Appreciating the Unknown Ingersoll

Tom Flynn

In my editorial in this issue, I contend that agnostic orator Robert Green Ingersoll was all but stricken from history thanks to conservative Christians who used their influence to “disappear" him, along with other Gilded Age reformers including Elizabeth Cady Stanton and Matilda Joslyn Gage. (If you’re thinking, “Elizabeth Cady Stanton was disappeared? She’s famous!," perhaps you skipped over my editorial. I’ll wait.)

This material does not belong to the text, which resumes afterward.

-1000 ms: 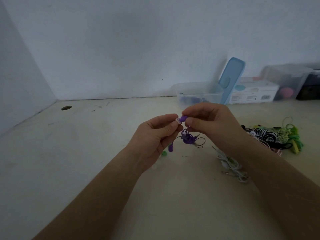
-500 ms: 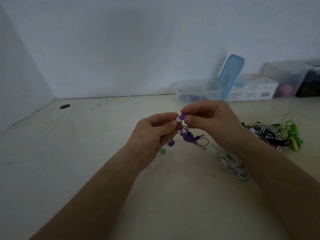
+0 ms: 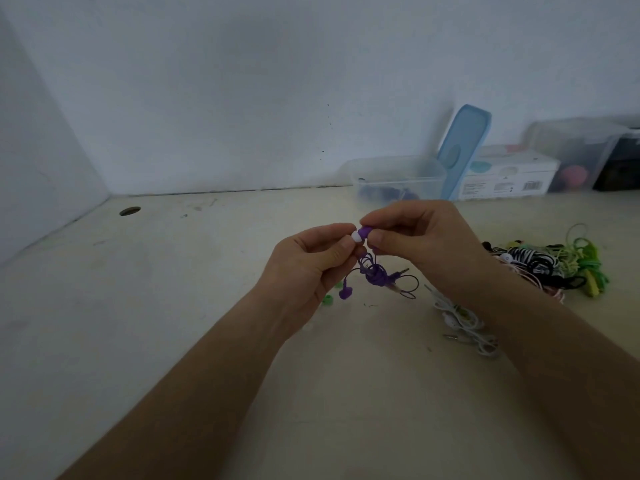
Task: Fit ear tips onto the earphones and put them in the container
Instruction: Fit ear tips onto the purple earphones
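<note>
My right hand [image 3: 419,242] pinches the purple earbud [image 3: 364,232] of a purple earphone set, above the table's middle. My left hand [image 3: 306,268] pinches a white ear tip [image 3: 356,236] that sits against the earbud's nozzle. The bundled purple cable [image 3: 375,275] hangs below both hands, and its second purple earbud [image 3: 345,292] dangles lower left. A clear plastic container [image 3: 398,178] stands at the back by the wall, with dark items inside and its blue lid [image 3: 464,150] leaning upright beside it.
White earphones [image 3: 464,320] lie on the table to the right of my hands. A pile of black, striped, green and pink earphones [image 3: 550,268] lies further right. A green ear tip [image 3: 327,300] lies under my left hand. Boxes [image 3: 509,178] line the back wall.
The white ear tip now sits more plainly on the purple earbud's end. Both hands stay close together, and the dangling cable has swung slightly.
</note>
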`<act>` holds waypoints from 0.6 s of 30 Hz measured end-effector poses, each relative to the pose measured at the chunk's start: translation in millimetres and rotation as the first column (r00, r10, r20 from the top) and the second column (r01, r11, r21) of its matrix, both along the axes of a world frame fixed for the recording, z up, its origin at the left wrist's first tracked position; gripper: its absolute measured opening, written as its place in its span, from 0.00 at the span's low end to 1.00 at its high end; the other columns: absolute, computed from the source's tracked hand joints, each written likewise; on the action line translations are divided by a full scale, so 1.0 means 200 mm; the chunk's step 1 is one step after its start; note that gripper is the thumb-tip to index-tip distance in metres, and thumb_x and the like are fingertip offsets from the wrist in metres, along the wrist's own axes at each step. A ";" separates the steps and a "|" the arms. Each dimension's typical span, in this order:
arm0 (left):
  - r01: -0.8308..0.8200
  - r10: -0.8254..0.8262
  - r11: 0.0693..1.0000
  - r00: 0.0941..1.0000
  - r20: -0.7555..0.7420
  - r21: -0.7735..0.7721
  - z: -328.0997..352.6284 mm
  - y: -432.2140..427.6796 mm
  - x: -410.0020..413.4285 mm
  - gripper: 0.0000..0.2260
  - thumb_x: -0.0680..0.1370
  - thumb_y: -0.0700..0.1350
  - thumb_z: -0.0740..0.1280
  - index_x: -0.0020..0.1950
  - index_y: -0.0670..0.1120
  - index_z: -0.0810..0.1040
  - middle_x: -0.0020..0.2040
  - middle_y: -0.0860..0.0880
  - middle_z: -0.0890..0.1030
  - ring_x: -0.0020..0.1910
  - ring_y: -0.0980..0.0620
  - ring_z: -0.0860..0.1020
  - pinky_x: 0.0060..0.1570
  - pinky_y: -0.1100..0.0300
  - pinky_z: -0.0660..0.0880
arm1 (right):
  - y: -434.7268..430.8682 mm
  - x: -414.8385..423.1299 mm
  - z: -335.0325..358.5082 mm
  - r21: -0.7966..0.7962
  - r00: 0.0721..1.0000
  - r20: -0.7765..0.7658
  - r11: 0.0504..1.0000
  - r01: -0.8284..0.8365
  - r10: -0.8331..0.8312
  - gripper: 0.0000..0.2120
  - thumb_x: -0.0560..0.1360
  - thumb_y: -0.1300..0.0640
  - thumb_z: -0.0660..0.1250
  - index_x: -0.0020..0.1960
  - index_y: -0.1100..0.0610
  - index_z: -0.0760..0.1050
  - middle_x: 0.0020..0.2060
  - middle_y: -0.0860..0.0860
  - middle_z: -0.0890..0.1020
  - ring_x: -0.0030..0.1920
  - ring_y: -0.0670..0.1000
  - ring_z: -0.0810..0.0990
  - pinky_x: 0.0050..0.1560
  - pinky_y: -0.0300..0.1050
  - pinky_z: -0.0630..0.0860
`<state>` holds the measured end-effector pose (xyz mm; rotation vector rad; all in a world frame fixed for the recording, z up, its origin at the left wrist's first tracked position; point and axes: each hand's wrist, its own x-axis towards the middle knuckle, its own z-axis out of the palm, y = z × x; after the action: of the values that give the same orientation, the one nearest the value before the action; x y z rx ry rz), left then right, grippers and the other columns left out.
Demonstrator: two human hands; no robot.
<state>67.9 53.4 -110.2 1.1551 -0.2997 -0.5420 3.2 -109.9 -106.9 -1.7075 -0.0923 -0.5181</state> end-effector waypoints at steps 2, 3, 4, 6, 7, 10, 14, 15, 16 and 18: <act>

One of the few American communities that bucked this trend has been the humanist/atheist/freethought movement, where Ingersoll’s memory has been enthusiastically preserved. Yet even among Free Inquiry readers, there are things about Ingersoll that hardly anyone knows. In this issue, as we celebrate that the Robert Green Ingersoll Birthplace Museum has now greeted the public for twenty-five consecutive summers and falls, I’d like to spotlight little-known facts about Ingersoll. I’ll begin with some curiosities. Then I’ll review some aspects of Ingersoll’s legacy that we might justly find disturbing. After all, if we are realists who live up to our rhetoric about free inquiry, then we should not have idols. And if we insist on having idols all the same—and let’s face it, Ingersoll pulls many of us in that direction if anyone can—then we must never lose sight of their feet of clay. Indeed, we can take heart when we glimpse the pasty glint of kaolin on our idols’ boots. It reminds us that they were human beings like us, and that we are not as far removed from them as we might think when we stand in awe of their achievements.